**DIRECTIONS FOR THIS TASK**.
Go through the data that follows and restate each line exactly as it reads.

**DATA SHOWN**.
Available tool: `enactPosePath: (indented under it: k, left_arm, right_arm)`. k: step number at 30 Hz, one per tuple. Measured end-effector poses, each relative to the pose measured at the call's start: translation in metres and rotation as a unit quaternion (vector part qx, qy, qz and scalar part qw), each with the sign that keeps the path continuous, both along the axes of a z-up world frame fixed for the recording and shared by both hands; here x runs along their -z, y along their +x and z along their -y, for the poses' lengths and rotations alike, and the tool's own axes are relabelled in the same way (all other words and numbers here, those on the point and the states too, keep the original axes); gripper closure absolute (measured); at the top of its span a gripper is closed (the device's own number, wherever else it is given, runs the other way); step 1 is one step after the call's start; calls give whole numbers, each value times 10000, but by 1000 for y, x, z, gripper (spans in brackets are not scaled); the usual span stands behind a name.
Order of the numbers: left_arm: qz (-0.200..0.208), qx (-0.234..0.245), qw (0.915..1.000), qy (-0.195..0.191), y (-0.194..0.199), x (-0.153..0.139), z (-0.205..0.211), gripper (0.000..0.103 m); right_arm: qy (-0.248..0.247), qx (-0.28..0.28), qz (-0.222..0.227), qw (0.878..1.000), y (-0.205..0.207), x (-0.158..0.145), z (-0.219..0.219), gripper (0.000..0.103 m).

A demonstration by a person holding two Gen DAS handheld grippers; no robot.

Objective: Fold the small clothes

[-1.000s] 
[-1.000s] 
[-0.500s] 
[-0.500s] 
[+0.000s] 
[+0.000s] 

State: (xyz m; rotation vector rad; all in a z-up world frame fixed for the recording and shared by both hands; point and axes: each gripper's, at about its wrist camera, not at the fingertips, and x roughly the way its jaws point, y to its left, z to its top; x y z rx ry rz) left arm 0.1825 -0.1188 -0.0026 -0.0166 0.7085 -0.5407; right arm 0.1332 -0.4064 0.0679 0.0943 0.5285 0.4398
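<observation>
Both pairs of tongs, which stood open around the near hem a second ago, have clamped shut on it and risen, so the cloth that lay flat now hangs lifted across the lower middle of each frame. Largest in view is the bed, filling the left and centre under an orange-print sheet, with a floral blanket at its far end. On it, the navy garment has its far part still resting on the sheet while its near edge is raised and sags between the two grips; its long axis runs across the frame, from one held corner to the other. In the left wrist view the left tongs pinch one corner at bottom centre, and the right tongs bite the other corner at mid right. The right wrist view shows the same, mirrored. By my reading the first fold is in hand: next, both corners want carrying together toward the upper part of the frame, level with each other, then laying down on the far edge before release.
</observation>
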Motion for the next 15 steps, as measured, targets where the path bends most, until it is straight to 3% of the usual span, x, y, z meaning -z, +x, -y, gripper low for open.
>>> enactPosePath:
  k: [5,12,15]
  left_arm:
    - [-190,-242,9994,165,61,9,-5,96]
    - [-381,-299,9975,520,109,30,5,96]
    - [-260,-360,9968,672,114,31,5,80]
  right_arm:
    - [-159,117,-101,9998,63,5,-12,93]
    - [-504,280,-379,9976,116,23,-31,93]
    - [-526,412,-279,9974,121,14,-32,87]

**ANSWER FOR THE TASK**.
Available tool: `enactPosePath: (indented under it: k, left_arm, right_arm)`. k: step number at 30 Hz, one per tuple. Measured end-effector poses, each relative to the pose measured at the call's start: translation in metres and rotation as a unit quaternion (vector part qx, qy, qz and scalar part qw), each with the sign that keeps the path continuous, both along the axes of a z-up world frame fixed for the recording and shared by both hands; here x runs along their -z, y along their +x and z along their -y, for the poses' lengths and rotations alike, and the tool's own axes are relabelled in the same way (all other words and numbers here, those on the point and the states too, keep the original axes); gripper closure absolute (measured); at the top of its span a gripper is closed (the device's own number, wherever else it is given, runs the other way); step 1 is one step after the call's start; calls give whole numbers, each value times 10000, but by 1000 for y, x, z, gripper (spans in brackets are not scaled); the usual span stands behind a name.
Order of the numbers: left_arm: qz (-0.200..0.208), qx (-0.234..0.245), qw (0.915..1.000), qy (-0.195..0.191), y (-0.194..0.199), x (-0.153..0.139), z (-0.205..0.211), gripper (0.000..0.103 m); right_arm: qy (-0.248..0.247), qx (-0.28..0.28), qz (-0.222..0.227), qw (0.878..1.000), y (-0.205..0.207), x (-0.158..0.145), z (-0.219..0.219), gripper (0.000..0.103 m).

A demonstration by a person holding two Gen DAS handheld grippers; no robot.

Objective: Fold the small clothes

[-1.000s] 
[-1.000s] 
[-0.500s] 
[-0.500s] 
[+0.000s] 
[+0.000s] 

State: (xyz m; rotation vector rad; all in a z-up world frame fixed for the recording and shared by both hands; point and axes: each gripper's, at about its wrist camera, not at the fingertips, and x roughly the way its jaws point, y to its left, z to its top; x y z rx ry rz) left arm 0.1825 -0.1188 -0.0026 -0.0166 0.7085 -0.5407; right arm 0.1332 -0.4064 0.0679 0.0943 0.5285 0.4398
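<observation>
Both pairs of tongs, which stood open around the near hem a second ago, have clamped shut on it and risen, so the cloth that lay flat now hangs lifted across the lower middle of each frame. Largest in view is the bed, filling the left and centre under an orange-print sheet, with a floral blanket at its far end. On it, the navy garment has its far part still resting on the sheet while its near edge is raised and sags between the two grips; its long axis runs across the frame, from one held corner to the other. In the left wrist view the left tongs pinch one corner at bottom centre, and the right tongs bite the other corner at mid right. The right wrist view shows the same, mirrored. By my reading the first fold is in hand: next, both corners want carrying together toward the upper part of the frame, level with each other, then laying down on the far edge before release.
</observation>
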Motion for the next 15 steps, as measured, targets where the path bends most, until it is straight to 3% of the usual span, x, y, z meaning -z, +x, -y, gripper low for open.
>>> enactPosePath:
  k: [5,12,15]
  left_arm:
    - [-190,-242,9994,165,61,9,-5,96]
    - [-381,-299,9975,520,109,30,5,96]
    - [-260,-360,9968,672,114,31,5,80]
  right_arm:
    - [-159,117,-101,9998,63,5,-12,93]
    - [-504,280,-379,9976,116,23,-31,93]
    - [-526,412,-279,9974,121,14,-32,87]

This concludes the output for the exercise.